Research that has found that one in five employees uses Dropbox for work files, highlighting the need for more robust controls that take the security risks out of collaboration. To add to the worry, the study – with insights from more than 1,000 corporate IT users – also reveals that when IT has a policy against using file sharing at work, half of employees use these services nonetheless; and corporate leaders are the worst culprits. VPs and directors are most likely to use Dropbox despite the risks.
The findings, from enterprise storage provider Nasuni, corroborate and support my company’s own industry research on cloud sync services. The study, conducted with IT professionals earlier this year, found that:
- 80% of companies do not allow their employees to use the cloud services they want due to security fears; however, 36% of respondents reported that they are regularly using cloud-based file synchronisation services
- 70% of companies would use these services if they were as robust as internal tools
- 20% of companies have no measures in place at all to prevent their staff from accessing file synchronisation tools, leaving their employees free to take sensitive data outside the company with them
- Only 9% of those have created authorisation and review processes for the data residing in the cloud
- Only 30% report that senior management knows where organisational data reside
- 78% of those surveyed would prefer to use their existing permissions and storage rather than the cloud.
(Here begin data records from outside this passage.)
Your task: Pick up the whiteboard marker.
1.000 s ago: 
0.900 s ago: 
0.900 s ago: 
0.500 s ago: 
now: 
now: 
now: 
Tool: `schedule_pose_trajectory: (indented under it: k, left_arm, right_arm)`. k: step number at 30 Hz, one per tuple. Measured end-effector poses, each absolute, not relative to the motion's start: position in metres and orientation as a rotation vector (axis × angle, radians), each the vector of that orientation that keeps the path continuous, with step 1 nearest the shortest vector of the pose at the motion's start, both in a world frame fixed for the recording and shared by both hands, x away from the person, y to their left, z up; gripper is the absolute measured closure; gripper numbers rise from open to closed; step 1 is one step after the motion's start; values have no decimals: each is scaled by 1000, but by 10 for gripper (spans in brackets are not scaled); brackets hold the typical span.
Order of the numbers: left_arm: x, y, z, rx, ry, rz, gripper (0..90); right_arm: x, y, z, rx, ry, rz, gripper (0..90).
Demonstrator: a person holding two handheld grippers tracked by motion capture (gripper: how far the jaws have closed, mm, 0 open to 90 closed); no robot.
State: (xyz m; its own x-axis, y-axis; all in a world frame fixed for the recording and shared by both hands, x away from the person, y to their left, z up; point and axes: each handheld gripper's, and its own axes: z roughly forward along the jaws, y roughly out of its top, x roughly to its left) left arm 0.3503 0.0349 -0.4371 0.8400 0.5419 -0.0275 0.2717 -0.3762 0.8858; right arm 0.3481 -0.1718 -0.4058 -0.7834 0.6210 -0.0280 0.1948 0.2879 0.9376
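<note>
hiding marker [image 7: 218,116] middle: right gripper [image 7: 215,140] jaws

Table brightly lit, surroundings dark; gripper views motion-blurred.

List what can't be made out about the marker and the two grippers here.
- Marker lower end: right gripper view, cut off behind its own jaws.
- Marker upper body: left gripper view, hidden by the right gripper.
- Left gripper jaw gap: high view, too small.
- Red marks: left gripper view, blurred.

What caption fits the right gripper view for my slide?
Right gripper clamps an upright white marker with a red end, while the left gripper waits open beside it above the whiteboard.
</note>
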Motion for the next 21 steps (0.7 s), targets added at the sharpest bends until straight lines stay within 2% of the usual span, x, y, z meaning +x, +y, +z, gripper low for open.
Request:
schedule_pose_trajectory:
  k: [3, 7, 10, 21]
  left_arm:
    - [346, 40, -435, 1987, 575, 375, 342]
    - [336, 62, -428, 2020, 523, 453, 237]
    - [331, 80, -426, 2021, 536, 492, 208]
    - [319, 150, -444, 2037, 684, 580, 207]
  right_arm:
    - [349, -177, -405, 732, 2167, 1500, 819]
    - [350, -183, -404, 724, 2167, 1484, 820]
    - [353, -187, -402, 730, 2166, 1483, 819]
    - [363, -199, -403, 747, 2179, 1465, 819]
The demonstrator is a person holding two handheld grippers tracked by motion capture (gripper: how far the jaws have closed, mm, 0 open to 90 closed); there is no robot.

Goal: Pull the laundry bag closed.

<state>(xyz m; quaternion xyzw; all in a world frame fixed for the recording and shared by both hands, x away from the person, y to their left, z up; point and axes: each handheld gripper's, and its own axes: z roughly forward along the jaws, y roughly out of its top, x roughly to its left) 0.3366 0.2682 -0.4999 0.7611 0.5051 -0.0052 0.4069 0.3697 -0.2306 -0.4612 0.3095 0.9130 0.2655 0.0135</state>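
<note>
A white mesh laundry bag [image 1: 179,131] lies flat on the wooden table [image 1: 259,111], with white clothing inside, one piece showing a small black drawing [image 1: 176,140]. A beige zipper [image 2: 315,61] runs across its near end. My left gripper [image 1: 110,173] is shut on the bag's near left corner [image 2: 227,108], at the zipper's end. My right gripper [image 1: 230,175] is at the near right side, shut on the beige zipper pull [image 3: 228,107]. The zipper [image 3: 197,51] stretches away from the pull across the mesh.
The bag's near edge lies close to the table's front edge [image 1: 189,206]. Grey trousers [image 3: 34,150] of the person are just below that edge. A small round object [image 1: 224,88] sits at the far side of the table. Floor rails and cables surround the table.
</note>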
With Bring Your Own Services (BYOS) threatening to sweep past all company defenses and carry away the company data, the reaction seems two-fold: while the majority of companies block file sync services completely, the rest leave their employees free reign.
I wasn’t surprised to see the results of Nasuni’s research. I know from my own experience that as workers are increasingly required to divide their time between working on the move, at home and in the office, companies and employees alike yearn for the convenience of file sync services. There continues to be an increasing amount of industry research that’s proving employees are circumventing IT controls, breaching the defences of a corporation and introducing a host of new vulnerabilities.
The challenge for us all as solution providers is to deliver services that maintain the robust security controls while empowering staff to do their work wherever, whenever and from whichever device they need. Here are some tips for secure collaboration:
- Create an inventory of your most used collaboration platforms to get an overview where data lives, who has access to it, and who is using it
- Identify data owners for each data set and have owners perform a preliminary entitlement review to see if data is stored in the right place and if the right people have access to it
- Remediate any exposures, such as data that is accessible to too many people or regulated/sensitive content that is stored in the wrong place
- Monitor access to all data – this will help easily identity data owners and identify unused data and abuse
- Put a process into place that provides secure collaboration for remote employees – including synchronisation, mobile device support and extranet functionality – that works within the existing enterprise servers and infrastructure.